The Utah House on the floor advanced several public-safety and funding measures: lawmakers increased the cap on parental liability for juvenile property damage after an amendment, approved school-based gang-prevention funding, created a coordinating council on juvenile violence, amended weapons language for juvenile offenders and passed a fuel-tax indexing bill; one liability measure for equine activities was circled for further work.

The Utah House moved a package of measures on Tuesday aimed at juvenile violence prevention and related policy changes, passing several bills unanimously or by wide margins and sending them to the Senate for consideration.

A contested measure proposing higher parental liability for property damage by minors drew the longest debate. The sponsor described a constituent’s case of roughly $10,000 in vandalism and said the bill ‘‘doubles the liability of parents basically who are not paying attention to what their children do and take no responsibility.’’ Lawmakers sparred over whether the parental cap should be $2,000 or $5,000, with supporters arguing a higher cap better deters neglect and opponents warning of financial hardship for single-parent families. Representative Reber moved to restore a $5,000 cap and argued, ‘‘the victim in these cases are often poor people as well,’’ urging accountability; Representative Short warned the higher figure could unduly burden low-income parents. The Reber amendment passed and the bill, as amended, was advanced to the Senate for further consideration.
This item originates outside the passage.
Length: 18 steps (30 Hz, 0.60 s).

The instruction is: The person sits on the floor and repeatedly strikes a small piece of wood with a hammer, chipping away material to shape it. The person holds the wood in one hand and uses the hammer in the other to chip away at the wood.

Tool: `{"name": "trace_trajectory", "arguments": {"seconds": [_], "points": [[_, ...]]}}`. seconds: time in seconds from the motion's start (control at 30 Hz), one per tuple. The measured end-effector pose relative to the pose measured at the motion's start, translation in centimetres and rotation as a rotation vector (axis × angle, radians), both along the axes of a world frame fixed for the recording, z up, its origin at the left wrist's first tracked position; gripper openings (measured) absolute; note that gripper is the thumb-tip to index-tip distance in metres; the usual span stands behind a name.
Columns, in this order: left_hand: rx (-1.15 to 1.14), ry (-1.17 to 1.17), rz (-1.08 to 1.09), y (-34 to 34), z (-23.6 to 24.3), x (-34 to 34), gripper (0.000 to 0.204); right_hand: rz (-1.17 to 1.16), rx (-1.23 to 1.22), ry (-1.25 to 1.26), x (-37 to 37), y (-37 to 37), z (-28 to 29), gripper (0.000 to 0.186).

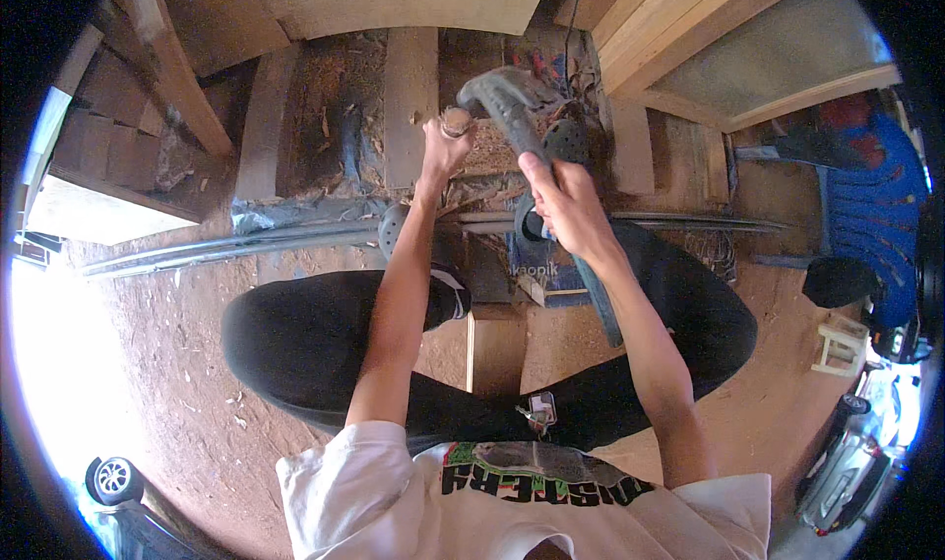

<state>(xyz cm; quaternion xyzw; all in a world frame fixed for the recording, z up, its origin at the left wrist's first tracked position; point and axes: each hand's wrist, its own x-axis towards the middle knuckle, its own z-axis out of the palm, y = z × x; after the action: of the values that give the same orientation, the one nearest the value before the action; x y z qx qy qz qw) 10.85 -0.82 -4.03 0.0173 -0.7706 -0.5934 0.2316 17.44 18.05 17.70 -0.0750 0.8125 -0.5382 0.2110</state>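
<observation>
Hammer (518, 129), clenched in the right hand (571, 208) above the floor (192, 339), has its head near the round-ended piece (456, 120) that the left hand (448, 154) grasps. An off-centre swing could clip the left hand; a loosened grip could drop it on the clog (566, 141).

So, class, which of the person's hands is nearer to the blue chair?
Right. The right hand, holding the hammer, is to the left of the blue chair; the left hand, holding a round-ended object, is farther left.
</observation>
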Motion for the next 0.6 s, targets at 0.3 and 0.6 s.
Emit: {"name": "trace_trajectory", "arguments": {"seconds": [0.3,0.6], "points": [[0.023,-0.180,0.056,-0.1,-1.0,-0.3,0.013,-0.017,0.035,0.221,-1.1,-1.2,-0.2,0.048],[0.055,-0.163,0.078,-0.1,0.9,0.8,0.011,-0.096,-0.099,-0.263,1.4,3.6,-3.6,0.055]]}}
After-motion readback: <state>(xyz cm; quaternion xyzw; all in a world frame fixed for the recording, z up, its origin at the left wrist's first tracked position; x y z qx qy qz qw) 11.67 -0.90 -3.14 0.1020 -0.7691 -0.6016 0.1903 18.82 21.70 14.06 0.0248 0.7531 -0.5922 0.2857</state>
Lawmakers approved House Bill 212, an appropriation to expand school-based gang prevention and intervention programs into roughly a dozen additional schools. Sponsor Representative Short described existing programs and monitoring metrics and accepted a Mortimer amendment that requires each funded program to be measured and reported annually to the Legislature. The House gave HB212 final passage with a recorded vote of 67-0 and transmitted it to the Senate.

The chamber also approved Substitute House Bill 197, which establishes a subcommittee within the statewide substance-abuse coordinating council to serve as a juvenile-violence clearinghouse and improve coordination of grants and services. Sponsor Representative Barrs said the proposal ‘‘is an attempt to bring all the parties, all the experts to the same table,’’ and members said the measure has bipartisan support and a minimal fiscal note because it uses an existing entity. The House passed the substitute 67-0 and referred it to the Senate.

On public-safety statute cleanup, House Bill 174 was approved 59-7. Representative Short said the bill restores language omitted during enrollment so that a 16-year-old convicted of a weapons offense and later convicted on a second weapons offense can be prosecuted in adult court — language the sponsor said was the original legislative intent.

On tax policy, Substitute House Bill 94 passed 66-0. Representative Valentine explained the measure would keep special-fuel tax rates (for certain clean or alternative fuels) in proportional alignment with any change in the gasoline tax, preventing the gap that otherwise would grow if gas taxes were raised while special-fuel fees were not adjusted.

A bill addressing liability for equine activities generated extensive debate over negligence standards and the breadth of owner/operator exemptions. Sponsors argued the change would allow outfitters and small operators to remain in business without facing excessive litigation; opponents said the proposal would improperly shield operators from ordinary negligence claims. Members ultimately called a motion to circle the bill, sending it back for further work rather than advancing it this session.

Most of the measures passed on party-line-independent votes or unanimous roll calls and were transmitted to the Senate for further action. The House recessed and planned to return to the floor at 2:00 p.m.

The House’s next procedural step for the passed measures is transmittal to the Senate; bills that were circled or amended will return to committee or to rules for additional drafting and scheduling.